Skip to content

Latest commit

 

History

History
31 lines (26 loc) · 2.42 KB

README.md

File metadata and controls

31 lines (26 loc) · 2.42 KB

This repository contains the complete annotated corpus, results and scripts used for my master thesis' project on the authomatic completion of Implicit Arguments in Italian at the University of Pavia (academic year 2022/2023).

TITLE: "Automatic Implicit Object Completion in Italian: an exploration with BERT".
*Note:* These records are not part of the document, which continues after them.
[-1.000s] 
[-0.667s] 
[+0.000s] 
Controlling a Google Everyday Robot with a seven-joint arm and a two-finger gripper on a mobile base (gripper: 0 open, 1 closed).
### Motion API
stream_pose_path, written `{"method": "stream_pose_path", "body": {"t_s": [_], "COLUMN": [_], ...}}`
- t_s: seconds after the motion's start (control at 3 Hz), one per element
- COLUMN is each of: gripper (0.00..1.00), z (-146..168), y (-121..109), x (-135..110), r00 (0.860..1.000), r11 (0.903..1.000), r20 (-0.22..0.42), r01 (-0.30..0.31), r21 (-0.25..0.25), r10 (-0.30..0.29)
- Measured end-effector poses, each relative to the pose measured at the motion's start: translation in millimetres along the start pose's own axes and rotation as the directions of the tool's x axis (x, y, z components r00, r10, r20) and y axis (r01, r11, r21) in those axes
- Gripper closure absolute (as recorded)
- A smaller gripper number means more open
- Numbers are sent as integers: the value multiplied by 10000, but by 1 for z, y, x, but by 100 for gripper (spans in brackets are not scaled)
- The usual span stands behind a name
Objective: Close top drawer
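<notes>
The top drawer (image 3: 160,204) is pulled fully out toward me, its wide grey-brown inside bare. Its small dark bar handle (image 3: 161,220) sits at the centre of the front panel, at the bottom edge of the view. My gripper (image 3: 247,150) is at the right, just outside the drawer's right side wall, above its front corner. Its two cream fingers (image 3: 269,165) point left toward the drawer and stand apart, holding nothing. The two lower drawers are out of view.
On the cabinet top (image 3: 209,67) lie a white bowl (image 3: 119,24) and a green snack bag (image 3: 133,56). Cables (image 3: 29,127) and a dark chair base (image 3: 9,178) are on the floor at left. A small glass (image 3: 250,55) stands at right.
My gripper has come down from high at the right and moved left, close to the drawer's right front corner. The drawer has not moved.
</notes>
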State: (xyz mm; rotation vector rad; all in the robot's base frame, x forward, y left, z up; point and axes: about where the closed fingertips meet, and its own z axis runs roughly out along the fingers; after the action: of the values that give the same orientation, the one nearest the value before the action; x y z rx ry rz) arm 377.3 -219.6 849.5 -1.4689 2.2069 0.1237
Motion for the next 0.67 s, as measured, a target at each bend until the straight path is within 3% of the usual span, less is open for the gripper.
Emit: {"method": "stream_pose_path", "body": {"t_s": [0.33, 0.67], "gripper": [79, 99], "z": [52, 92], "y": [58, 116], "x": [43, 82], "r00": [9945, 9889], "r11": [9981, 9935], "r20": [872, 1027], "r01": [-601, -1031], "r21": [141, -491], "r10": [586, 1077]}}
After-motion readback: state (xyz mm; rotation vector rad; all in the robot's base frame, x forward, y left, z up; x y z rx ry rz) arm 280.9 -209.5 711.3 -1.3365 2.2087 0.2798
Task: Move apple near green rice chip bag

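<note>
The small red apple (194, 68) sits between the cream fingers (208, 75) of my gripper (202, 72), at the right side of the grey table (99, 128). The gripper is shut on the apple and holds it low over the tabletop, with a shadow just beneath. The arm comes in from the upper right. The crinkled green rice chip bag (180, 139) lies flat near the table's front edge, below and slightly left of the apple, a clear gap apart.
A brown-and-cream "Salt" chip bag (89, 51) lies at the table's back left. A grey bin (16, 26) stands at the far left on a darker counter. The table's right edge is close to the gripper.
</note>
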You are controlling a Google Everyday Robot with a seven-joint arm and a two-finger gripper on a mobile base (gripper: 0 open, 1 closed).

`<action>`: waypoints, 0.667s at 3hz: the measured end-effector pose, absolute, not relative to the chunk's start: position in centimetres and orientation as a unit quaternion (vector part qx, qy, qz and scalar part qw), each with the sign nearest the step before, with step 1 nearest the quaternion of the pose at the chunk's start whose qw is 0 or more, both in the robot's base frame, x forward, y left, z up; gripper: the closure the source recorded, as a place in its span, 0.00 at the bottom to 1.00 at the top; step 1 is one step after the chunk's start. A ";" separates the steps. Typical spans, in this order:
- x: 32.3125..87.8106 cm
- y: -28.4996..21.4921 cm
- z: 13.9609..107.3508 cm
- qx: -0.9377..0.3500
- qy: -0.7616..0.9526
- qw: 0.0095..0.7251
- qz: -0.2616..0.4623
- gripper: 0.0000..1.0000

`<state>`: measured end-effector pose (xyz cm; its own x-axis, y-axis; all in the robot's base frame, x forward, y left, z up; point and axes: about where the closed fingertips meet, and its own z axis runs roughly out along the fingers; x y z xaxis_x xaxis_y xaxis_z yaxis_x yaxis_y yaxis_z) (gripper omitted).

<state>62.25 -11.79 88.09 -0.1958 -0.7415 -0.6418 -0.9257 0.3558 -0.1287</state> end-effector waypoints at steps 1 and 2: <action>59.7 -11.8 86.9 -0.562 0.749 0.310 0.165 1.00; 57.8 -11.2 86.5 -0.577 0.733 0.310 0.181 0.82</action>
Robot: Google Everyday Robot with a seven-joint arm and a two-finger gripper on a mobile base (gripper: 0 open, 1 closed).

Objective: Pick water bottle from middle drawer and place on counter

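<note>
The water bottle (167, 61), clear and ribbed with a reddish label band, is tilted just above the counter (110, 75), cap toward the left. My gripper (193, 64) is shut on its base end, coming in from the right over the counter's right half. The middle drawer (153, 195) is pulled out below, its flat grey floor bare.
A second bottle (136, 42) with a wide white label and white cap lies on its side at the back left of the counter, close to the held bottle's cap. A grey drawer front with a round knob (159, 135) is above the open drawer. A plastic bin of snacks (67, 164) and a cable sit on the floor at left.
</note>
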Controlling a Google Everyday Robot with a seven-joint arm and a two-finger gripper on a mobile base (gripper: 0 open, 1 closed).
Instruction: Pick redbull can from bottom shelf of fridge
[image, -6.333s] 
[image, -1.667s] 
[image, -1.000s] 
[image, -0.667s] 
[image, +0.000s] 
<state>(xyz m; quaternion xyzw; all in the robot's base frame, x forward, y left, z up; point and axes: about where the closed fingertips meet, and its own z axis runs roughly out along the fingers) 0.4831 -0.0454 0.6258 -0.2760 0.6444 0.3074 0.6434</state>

ABSTRACT: This thesis describes an experiment on automatic Implicit Object completion in Italian. The task is structured as a fill-mask or cloze-task to be applied to five Italian BERT models, fully exploiting their bidirectional capabilities. Firstly, starting from a selected Ontology of 30 verbs (37 semantic patterns from the T-PAS resource), a corpus of 1.200 sentences is created. The corpus is divided into two datasets, called EXPLICIT and IMPLICIT. The second dataset, containing Implicit Objects, is manually annotated by two experts with both a Gold Standard (GS) Noun and the type of omission occurring, understood as a Defaulting strategy that can apply either lexically or pragmatically (Jezek, 2018). The manual annotation shows a significant correlation between the type of Defaulting and the range of possible completions for each verb. Subsequently, the experiment is applied and the results are evaluated by calculating the cosine similarity between the model's output and the manual GS completion. It is demonstrated that the model bert-base-italian-xxl-cased performs better than lighter models in the task, thanks to its ability to guess the most frequent collocations in Lexical Defaulting contexts. It is confirmed what has been observed in previous studies, namely that BERT models tend to favor the frequency of n-grams, with some difficulty in completing the Object when a deeper understanding of semantic relationships is required (e.g., output = "Il postino suona [il pianoforte] sempre due volte"). Furthermore, it is observed that the models tend to return words in metonymic relation to the GS, replicating the mechanism of semantic coercion (Pustejovsky and Jezek, 2008), and possess limited sensitivity to linguistic boundaries in the explicitation of Shadow Arguments.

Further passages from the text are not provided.